In the spring of 2011, we suffered a devastating miscarriage. Seven months later two pink lines sent us into a frenzy of joy, gratitude, and fear. We held our breath through the first twelve weeks and finally exhaled when the first trimester came and went uneventfully. Only then, I think, did it dawn on us that we were having a baby. A real one, with wants and needs and a personality and … a gender. Oh yeah, a gender.

At thirteen weeks, he asked me what I wanted. I told him a healthy baby and I meant it; I was and am fully aware that a healthy child is an undeserved miracle and I never take that for granted. But in the back of my mind was a familiar voice that’s never afraid of being perceived as selfish. “A girl,” it said unapologetically, and I smiled because I love its bravery.

She was born on May 1st, 2012. Tiny, precious features and a head full of dark hair. My girl, the one I’d been secretly longing for since I was a child. And then a year and half later, a sister.

I’m only two years into this mommy gig, but every day my heart and wine glass overfloweth. The former because I’m so in love and the latter because I’m so in trouble.

Why didn’t anyone tell me I’d never again leave Target without spending at least a hundred bucks on glittery shoes and pint-sized jeggings? Come on, ladies, we’re raising daughters here; the least we owe each other is fair warning. All I have to do is look at that red bulls-eye and my bank account plummets. It’s terrifying and thrilling, distressing and blissful, and I love it – buyer’s regret and all.
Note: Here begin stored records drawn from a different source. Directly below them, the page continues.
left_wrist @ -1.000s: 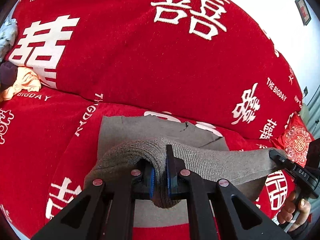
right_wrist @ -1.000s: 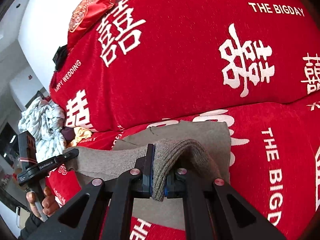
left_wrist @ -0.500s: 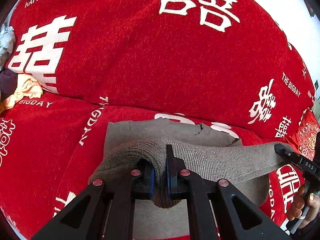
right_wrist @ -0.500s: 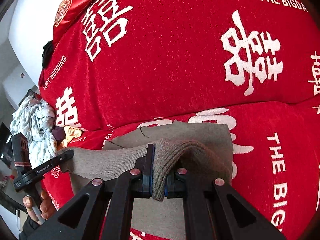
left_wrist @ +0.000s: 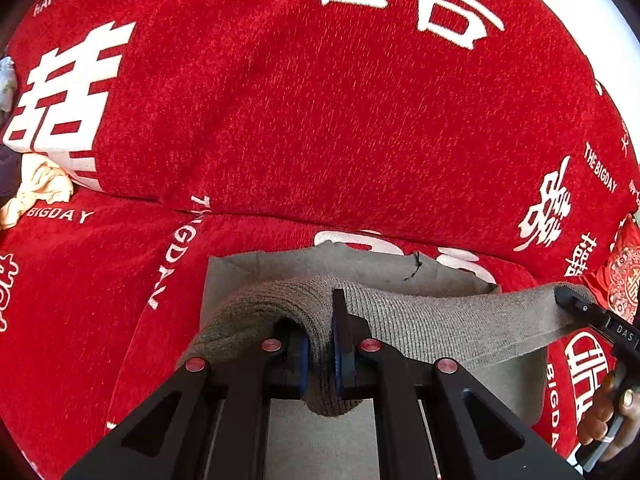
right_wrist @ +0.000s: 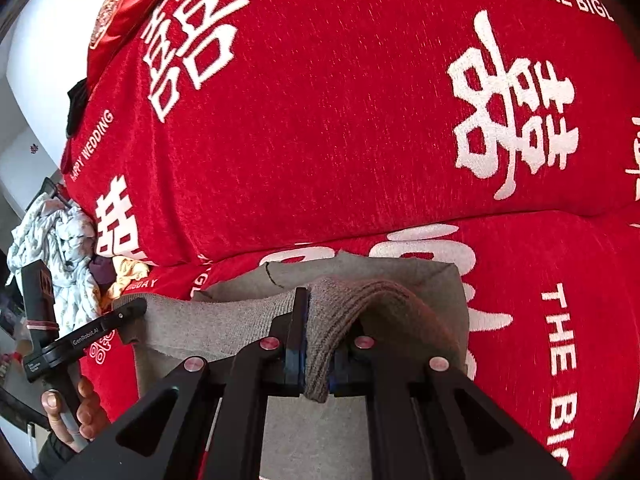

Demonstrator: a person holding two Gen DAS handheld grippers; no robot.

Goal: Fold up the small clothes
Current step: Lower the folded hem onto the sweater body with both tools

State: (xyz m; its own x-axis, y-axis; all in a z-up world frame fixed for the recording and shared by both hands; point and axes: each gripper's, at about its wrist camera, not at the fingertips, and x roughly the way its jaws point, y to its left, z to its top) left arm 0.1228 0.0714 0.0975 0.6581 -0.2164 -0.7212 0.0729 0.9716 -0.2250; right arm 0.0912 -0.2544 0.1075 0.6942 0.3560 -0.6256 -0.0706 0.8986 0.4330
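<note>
Left wrist view: your left gripper [left_wrist: 324,354] has its jaws pinching a bunched edge of the grey garment [left_wrist: 432,320], which is lifted over the red sofa cover [left_wrist: 320,120]. Right wrist view: your right gripper [right_wrist: 316,354] pinches the same garment's other end [right_wrist: 224,320]; the strip hangs taut between both.

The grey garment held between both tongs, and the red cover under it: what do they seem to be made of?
The grey ribbed garment looks like a soft matte knit, perhaps wool or cotton: fine ribs show along its stretched edge. The red sofa cover with white lettering looks like plush chenille or velvet: a short pile glints in the light.
</note>
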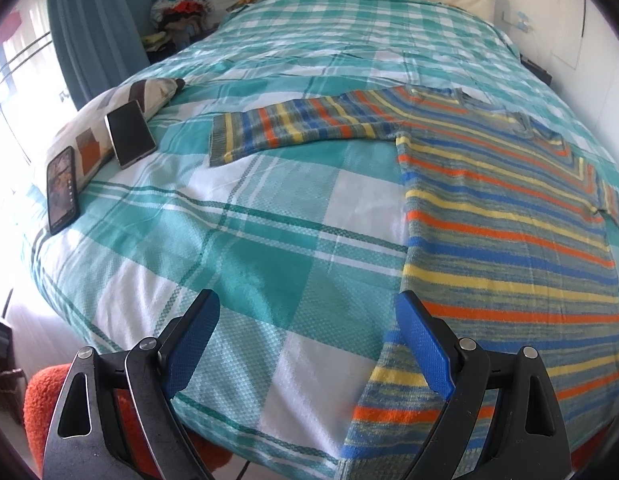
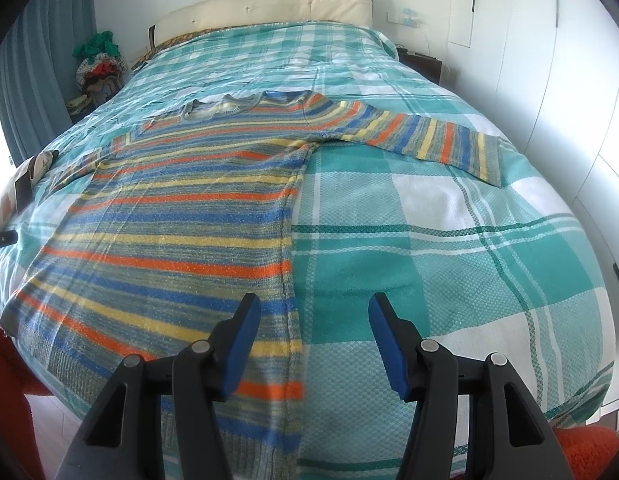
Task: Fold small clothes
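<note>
A striped sweater (image 1: 509, 240) in orange, blue, yellow and grey lies flat on the bed, sleeves spread out to both sides. It also shows in the right wrist view (image 2: 181, 216). My left gripper (image 1: 307, 320) is open and empty above the bedspread, its right finger over the sweater's lower left edge. My right gripper (image 2: 314, 324) is open and empty, straddling the sweater's lower right side seam near the hem. The left sleeve (image 1: 293, 128) and the right sleeve (image 2: 421, 132) lie flat.
The bed has a teal and white plaid bedspread (image 1: 269, 240). Two phones (image 1: 129, 134) (image 1: 62, 190) lean on a patterned pillow (image 1: 109, 120) at the bed's left edge. An orange fuzzy item (image 1: 41, 396) sits below the bed's near edge. A headboard (image 2: 269, 4) is at the back.
</note>
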The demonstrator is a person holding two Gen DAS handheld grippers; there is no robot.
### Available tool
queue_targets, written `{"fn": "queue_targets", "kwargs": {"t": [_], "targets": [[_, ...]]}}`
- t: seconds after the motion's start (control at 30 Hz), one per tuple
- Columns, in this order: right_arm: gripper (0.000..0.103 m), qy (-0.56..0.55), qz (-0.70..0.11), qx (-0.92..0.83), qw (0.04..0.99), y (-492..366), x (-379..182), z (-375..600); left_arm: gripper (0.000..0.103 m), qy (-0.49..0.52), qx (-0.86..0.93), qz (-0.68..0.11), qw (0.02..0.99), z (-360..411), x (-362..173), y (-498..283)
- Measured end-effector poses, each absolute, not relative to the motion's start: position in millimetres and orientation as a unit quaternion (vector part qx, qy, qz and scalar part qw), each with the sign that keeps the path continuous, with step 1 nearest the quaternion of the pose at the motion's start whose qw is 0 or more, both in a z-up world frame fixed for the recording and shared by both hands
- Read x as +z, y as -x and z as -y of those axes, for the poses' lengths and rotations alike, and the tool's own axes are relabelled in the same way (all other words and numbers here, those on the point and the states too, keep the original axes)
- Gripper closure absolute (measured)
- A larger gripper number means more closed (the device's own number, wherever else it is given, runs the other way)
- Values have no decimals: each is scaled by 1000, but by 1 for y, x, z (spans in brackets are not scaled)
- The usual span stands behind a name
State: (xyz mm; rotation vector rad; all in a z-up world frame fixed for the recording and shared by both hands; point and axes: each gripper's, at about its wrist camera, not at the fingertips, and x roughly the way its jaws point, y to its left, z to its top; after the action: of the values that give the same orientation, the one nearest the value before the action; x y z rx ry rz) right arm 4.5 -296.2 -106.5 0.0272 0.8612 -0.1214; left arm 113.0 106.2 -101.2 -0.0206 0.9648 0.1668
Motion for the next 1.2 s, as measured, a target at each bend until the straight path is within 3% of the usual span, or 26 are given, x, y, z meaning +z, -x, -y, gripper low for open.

Speaking of fair warning, here’s some for future girl moms. That precious replica of yourself will want to do everything you do, which is great if you’re folding laundry. Not so great if you’re yelling colorful four-letter words after stubbing your toe on her dollhouse. “I hold Molly like Mommy,” she’ll say, wrapping her arms around her sister and melting you into your shoes. Then she’ll yell at her teddy bear to “sit still!” and you’ll let out a heavy “I-wonder-where-she-gets-that-from” sigh while your guests squirm (because this will, of course, only happen when other people are around) and you cringe. Future girl mommy? Relax. Take another sip of that overflowing wine.

Not because it gets easier, but because sometimes, like when you’re trying to raise a confident woman in a world obsessed with physical attractiveness and instant gratification, it’s the only thing you can do. The battle feels lost before it begins, but you’re not unarmed. You’ve got your own strength, the kind that’s brighter than what she sees in magazines and louder than what she hears on television. So that? That’s something.
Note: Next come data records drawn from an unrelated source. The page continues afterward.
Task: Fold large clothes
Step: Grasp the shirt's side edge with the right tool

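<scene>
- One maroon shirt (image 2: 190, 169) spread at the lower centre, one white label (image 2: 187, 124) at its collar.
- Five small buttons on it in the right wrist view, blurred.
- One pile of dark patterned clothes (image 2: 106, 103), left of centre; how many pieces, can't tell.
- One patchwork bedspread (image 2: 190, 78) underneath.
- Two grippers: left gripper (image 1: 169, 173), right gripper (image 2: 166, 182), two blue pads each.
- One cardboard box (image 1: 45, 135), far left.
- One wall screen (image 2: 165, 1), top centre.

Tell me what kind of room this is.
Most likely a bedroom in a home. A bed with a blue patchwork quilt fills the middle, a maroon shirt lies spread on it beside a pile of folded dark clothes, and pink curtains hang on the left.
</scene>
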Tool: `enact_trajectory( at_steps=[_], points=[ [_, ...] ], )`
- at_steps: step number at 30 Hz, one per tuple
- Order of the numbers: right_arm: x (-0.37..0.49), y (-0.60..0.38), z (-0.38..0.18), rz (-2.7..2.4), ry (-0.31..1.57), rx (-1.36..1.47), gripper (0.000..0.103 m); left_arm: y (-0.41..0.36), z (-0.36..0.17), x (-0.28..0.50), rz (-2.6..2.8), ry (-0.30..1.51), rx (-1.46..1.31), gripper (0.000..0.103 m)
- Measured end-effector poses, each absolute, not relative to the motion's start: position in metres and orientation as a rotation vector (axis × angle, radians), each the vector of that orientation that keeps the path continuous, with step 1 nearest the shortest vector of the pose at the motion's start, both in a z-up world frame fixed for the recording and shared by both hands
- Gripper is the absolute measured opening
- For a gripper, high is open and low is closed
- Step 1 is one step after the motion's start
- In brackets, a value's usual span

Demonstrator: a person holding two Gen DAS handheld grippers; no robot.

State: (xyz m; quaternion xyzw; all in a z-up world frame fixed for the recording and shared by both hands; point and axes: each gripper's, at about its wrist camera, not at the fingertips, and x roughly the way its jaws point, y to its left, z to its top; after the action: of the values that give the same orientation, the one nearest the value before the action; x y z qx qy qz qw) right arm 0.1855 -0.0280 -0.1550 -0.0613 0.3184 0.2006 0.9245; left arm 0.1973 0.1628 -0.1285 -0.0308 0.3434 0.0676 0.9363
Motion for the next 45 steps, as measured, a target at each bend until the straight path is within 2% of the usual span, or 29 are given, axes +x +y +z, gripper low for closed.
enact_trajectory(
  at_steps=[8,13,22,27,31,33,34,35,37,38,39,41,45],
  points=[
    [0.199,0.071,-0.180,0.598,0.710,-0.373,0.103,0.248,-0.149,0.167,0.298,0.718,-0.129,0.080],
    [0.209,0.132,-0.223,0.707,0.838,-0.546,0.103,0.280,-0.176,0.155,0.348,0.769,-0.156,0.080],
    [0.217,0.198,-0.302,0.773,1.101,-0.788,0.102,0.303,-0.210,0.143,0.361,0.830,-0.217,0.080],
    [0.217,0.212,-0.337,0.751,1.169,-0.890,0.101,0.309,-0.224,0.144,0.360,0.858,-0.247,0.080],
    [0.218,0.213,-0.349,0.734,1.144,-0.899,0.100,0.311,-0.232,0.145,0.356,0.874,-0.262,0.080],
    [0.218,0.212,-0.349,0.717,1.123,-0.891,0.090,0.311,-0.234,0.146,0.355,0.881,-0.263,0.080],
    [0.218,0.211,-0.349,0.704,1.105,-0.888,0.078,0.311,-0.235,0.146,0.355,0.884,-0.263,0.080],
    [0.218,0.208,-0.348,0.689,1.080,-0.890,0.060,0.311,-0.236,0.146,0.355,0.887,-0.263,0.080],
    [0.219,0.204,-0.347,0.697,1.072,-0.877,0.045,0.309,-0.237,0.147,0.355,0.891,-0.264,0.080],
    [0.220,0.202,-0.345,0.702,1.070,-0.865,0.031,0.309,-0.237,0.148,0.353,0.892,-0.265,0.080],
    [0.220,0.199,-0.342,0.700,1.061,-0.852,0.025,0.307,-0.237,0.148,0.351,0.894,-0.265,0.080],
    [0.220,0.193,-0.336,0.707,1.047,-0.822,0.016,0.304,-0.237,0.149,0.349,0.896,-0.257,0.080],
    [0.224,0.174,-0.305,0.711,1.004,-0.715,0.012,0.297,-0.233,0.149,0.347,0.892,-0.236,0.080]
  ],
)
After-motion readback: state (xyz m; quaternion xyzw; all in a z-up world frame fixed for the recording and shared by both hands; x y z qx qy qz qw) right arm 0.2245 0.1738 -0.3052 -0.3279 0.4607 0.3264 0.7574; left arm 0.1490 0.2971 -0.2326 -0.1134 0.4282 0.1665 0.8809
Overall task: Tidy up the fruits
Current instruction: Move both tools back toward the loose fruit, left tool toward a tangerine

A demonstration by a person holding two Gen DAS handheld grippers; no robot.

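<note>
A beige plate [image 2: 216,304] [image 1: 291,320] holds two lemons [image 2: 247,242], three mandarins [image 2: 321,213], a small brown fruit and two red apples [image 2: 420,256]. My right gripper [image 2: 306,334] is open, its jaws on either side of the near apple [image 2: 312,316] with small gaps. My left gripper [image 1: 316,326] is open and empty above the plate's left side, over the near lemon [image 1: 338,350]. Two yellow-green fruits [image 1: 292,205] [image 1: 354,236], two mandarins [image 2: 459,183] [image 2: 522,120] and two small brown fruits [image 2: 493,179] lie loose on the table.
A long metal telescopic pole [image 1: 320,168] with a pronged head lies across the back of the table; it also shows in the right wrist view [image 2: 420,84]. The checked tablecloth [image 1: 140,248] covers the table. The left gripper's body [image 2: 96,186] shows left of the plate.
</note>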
What I wish I’d known about raising girls, item #4: I have many friends with sons and whenever we get together it becomes increasingly apparent that there’s a certain symmetry, or orderliness, to the way little girls play with their toys. Farm animals get lined up neatly within the confines of the fence, baby dolls get fed and then burped, books get read from beginning to end. Some days I love watching their games unfold so linearly, but other days I just want to scream, “C’mon, ladies, color the sky green and the grass blue!” Because … well, because it’s rebellious and fun in all the right ways.
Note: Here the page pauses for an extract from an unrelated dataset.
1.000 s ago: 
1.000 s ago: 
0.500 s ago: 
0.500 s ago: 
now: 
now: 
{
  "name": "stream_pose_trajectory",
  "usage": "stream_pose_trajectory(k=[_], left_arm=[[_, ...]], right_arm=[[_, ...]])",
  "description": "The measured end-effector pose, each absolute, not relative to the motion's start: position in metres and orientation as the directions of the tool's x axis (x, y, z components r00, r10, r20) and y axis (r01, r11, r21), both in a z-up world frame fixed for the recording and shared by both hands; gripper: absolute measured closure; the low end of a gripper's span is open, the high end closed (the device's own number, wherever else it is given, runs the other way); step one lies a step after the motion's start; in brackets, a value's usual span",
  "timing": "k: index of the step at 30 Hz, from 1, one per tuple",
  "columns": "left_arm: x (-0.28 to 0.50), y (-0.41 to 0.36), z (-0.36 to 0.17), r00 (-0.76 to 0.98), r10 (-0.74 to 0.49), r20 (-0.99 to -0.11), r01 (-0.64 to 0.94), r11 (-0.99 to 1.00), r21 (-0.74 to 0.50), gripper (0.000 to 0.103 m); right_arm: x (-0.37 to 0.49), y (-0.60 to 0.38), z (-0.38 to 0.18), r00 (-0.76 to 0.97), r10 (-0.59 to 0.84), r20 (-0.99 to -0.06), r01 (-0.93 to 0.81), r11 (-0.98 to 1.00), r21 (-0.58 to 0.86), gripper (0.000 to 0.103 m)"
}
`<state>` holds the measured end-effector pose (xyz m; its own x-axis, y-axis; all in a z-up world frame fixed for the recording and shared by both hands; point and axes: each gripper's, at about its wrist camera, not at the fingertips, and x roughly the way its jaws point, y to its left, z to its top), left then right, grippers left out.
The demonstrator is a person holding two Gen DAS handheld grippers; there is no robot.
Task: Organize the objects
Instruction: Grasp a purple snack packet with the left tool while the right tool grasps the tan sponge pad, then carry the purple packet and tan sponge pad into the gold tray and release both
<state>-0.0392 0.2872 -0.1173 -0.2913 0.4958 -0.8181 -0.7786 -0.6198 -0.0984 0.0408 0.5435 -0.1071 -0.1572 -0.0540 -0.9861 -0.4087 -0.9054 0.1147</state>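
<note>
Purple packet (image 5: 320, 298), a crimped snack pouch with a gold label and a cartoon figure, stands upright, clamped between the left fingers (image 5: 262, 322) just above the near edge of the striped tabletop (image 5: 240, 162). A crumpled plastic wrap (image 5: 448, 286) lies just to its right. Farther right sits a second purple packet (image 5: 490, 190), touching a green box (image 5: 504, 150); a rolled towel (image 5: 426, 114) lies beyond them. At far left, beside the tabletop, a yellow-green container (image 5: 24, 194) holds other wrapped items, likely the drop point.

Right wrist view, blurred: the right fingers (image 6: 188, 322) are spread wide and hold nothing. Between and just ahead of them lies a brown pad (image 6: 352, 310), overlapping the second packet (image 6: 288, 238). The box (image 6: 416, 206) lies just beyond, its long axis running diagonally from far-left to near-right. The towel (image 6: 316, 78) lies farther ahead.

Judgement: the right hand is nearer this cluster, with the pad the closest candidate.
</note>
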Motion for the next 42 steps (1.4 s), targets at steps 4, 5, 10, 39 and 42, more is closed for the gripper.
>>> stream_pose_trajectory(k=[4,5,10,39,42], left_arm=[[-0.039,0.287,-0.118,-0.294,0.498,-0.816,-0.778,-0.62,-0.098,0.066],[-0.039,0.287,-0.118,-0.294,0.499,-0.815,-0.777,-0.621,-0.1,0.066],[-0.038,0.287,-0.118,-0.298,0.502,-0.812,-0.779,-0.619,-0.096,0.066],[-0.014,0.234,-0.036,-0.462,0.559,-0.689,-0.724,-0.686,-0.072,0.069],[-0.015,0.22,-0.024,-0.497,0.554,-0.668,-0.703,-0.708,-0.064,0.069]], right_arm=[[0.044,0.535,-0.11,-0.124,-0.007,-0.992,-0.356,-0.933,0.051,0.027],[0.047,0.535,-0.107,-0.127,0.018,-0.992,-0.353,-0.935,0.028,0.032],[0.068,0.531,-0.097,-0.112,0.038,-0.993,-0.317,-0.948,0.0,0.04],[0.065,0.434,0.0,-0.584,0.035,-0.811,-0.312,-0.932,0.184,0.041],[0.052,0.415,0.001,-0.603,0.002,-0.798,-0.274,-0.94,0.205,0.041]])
“What do you want?” he asked me three years ago, and when the voice inside my head said “girl” I knew why. I wanted a little me, a chance to revisit an innocent and elusive childhood that disappeared like smoke – slowly and completely. They’re here now, my girls, and in many ways they’re the replicas I’d envisioned – Savannah with her passion and willfulness, Molly with her laughter and messiness.

But perhaps what I’d least expected about raising girls is that they’re so totally not me. They’re themselves, indefinable and unquantifiable and, oh, so perfectly unique. Unchartered territory that, despite what everyone told me – “it’s a girl, you’re a girl … you’ll know what to do” – excites and petrifies me with its unfamiliarity.

But the fear?

It’s nothing a little Target trip can’t fix.